— EXERCISE REQUIREMENTS —
Among the lines below, take the one holding "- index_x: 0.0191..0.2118", the one holding "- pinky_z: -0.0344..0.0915", and all lines between them. Set them down exactly.

#### RECORDS PROVIDED

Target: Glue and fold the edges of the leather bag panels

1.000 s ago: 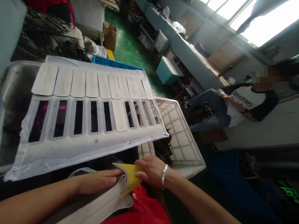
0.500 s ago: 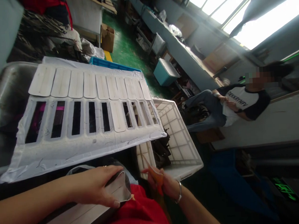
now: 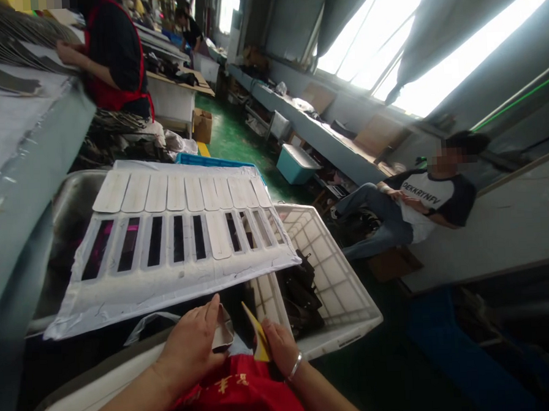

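My left hand [image 3: 189, 335] is closed round the end of a long strip [image 3: 106, 380], white on its face with a dark back. The strip's end [image 3: 223, 331] curls up past my fingers, and its other end runs to the lower left under my forearm. In my closed right hand [image 3: 280, 346] is a flat, tapered yellow piece [image 3: 259, 338], its point upward; its exact kind is unclear. The two hands are apart, in front of a red apron [image 3: 247, 394]. Beyond them lies a white-covered slotted board [image 3: 168, 291] with several white rounded pieces [image 3: 177, 192] in a row.
A white plastic crate [image 3: 333, 270] holding dark pieces [image 3: 302, 293] stands right of the board. A blue crate edge [image 3: 193, 160] shows behind it. At right a person [image 3: 421, 198] sits; another in a red apron [image 3: 117, 60] works at the left table [image 3: 26, 132].
My view has swung up and left, bringing the left table and the person there into sight. The yellow piece has turned in my right hand, and my left hand still grips the strip.
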The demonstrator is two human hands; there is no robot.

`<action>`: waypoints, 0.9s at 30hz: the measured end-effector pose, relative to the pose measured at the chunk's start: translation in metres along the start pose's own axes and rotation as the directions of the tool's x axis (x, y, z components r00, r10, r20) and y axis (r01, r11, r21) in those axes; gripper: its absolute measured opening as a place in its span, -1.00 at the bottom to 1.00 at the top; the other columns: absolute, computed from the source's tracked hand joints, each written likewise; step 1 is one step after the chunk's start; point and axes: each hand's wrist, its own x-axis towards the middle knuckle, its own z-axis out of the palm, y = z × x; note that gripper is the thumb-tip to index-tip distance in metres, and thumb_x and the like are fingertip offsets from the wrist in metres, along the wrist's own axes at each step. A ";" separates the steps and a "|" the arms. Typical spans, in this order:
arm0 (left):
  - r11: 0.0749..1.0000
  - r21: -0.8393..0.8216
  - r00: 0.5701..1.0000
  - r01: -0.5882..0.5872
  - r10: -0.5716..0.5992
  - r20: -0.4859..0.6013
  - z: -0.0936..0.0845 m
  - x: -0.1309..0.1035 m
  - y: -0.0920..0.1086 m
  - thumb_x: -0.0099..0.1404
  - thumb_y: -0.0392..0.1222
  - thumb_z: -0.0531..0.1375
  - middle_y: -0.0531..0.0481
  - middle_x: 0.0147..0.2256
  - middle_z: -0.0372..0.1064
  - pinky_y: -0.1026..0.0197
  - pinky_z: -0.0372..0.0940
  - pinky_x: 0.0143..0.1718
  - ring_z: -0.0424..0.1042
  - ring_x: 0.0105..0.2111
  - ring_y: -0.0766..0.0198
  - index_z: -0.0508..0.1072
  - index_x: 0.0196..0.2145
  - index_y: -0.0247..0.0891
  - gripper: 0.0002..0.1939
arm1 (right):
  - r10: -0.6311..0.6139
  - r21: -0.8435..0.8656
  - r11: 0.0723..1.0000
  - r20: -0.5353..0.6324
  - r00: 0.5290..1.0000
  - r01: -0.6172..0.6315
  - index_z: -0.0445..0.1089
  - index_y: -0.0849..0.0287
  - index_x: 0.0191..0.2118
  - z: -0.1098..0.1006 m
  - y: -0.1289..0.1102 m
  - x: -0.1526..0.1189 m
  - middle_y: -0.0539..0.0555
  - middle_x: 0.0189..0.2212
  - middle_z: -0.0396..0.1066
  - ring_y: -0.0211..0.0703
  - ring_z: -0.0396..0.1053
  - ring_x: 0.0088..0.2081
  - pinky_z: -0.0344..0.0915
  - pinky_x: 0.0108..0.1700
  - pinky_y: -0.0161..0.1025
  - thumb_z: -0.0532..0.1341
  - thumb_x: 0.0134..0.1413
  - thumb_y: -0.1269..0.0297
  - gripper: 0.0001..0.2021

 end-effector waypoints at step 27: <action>0.479 -0.749 0.853 0.458 0.001 0.522 -0.029 0.037 -0.062 0.14 -0.04 0.12 -0.19 0.05 0.32 0.02 0.12 0.09 0.31 0.03 0.07 -0.04 0.15 -0.26 -0.32 | -0.291 -0.731 0.549 0.289 0.912 0.406 0.45 0.18 -0.55 -0.007 -0.083 0.110 0.08 -0.53 0.39 -0.19 0.30 -0.39 0.02 -0.31 -0.24 -0.06 0.18 -0.11 -0.44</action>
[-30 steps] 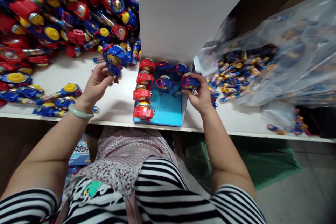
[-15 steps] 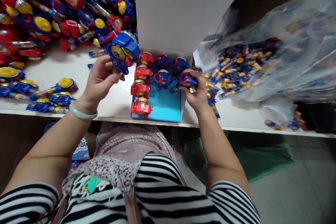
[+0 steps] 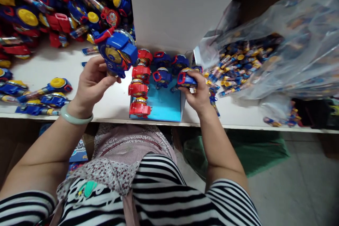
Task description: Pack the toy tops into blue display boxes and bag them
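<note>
My left hand [image 3: 91, 83] is closed around the lower end of a blue plastic toy [image 3: 118, 52] with a round printed face and a red loop, raised at the left side of an open box [image 3: 166, 109] with a light-blue floor. At the box's right side, my right hand [image 3: 198, 95] grips a second blue toy [image 3: 186, 78] between thumb and fingers, over the edge. Inside, several red toys [image 3: 139, 89] stand in a column along the left. Blue toys [image 3: 162, 76] fill part of the back and middle; my right hand partly hides that corner.
A big pile of red and blue toys [image 3: 57, 23] lies back left, with several blue toys [image 3: 54, 99] near the front edge. A tall white panel [image 3: 185, 10] rises behind the box. At right, small candy-like tubes [image 3: 239, 65] spill from a clear plastic bag [image 3: 299, 42].
The whole view has shifted slightly left. Both hands keep hold of their blue toys in nearly the same places, and the toys in the box look unchanged.
</note>
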`<state>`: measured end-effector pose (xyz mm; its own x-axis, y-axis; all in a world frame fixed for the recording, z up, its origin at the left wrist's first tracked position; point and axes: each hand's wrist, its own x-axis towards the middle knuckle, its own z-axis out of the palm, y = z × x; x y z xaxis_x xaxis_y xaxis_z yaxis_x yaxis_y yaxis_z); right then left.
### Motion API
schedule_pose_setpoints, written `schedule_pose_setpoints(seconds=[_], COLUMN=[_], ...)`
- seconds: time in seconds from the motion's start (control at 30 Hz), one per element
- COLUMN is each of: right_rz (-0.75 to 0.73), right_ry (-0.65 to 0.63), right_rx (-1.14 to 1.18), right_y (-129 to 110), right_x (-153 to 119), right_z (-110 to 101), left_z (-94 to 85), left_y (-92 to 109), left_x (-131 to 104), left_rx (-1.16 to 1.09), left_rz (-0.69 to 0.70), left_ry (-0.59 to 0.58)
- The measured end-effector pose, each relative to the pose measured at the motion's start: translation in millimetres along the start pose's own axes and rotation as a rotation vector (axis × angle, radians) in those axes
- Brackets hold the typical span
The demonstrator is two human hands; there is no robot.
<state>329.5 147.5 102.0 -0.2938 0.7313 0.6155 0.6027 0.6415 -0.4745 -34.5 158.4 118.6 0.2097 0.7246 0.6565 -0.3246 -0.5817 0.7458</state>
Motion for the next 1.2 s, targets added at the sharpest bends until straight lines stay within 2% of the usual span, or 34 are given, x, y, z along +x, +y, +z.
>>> schedule_pose_setpoints(seconds=[0.17,0.33,0.5,0.57,0.63,0.73,0.87,1.03,1.13,1.2], right_rz=[-0.044,-0.047,0.059,0.111,0.179,0.253,0.199,0.170,0.211,0.373], right_ry=[-0.036,0.008,-0.228,-0.276,-0.245,-0.177,-0.208,-0.191,-0.153,-0.018], right_rx=[0.021,0.037,-0.027,-0.111,-0.237,-0.352,-0.309,-0.321,-0.307,-0.355], right_y=[2,6,-12,-20,-23,-16,-2,-2,19,43], right_x=[0,1,5,8,10,10,8,5,-9,-28], right_z=[0,3,10,14,15,8,1,4,-18,-42], left_z=[6.1,11.0,9.8,9.8,10.0,8.8,8.1,19.9,24.4,22.4], left_y=[-4,-1,-1,-1,-1,2,4,14,24,28], left_x=[0,0,-3,-3,-4,-5,-10,-8,-5,-6], left_rx=[0.033,0.068,0.070,0.059,0.040,0.026,0.028,0.047,0.049,0.056], left_rz=[-0.009,0.015,-0.022,-0.043,-0.045,-0.028,-0.054,-0.076,-0.067,-0.064], left_ry=[-0.065,-0.083,-0.063,-0.030,-0.027,-0.062,-0.042,-0.005,-0.022,-0.009])
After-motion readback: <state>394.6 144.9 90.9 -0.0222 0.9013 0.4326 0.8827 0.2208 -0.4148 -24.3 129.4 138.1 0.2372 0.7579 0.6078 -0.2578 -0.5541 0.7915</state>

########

— ANSWER BELOW —
  - index_x: 0.0191..0.2118
  - z: -0.1098..0.1006 m
  - y: -0.1289..0.1102 m
  - x: -0.1526..0.1189 m
  - middle_y: -0.0539..0.0555
  - middle_x: 0.0189..0.2212
  - middle_z: -0.0396..0.1066
  - ring_y: -0.0211..0.0703
  - ring_z: -0.0396..0.1053
  - ring_x: 0.0088..0.2081
  - pinky_z: -0.0344..0.0915

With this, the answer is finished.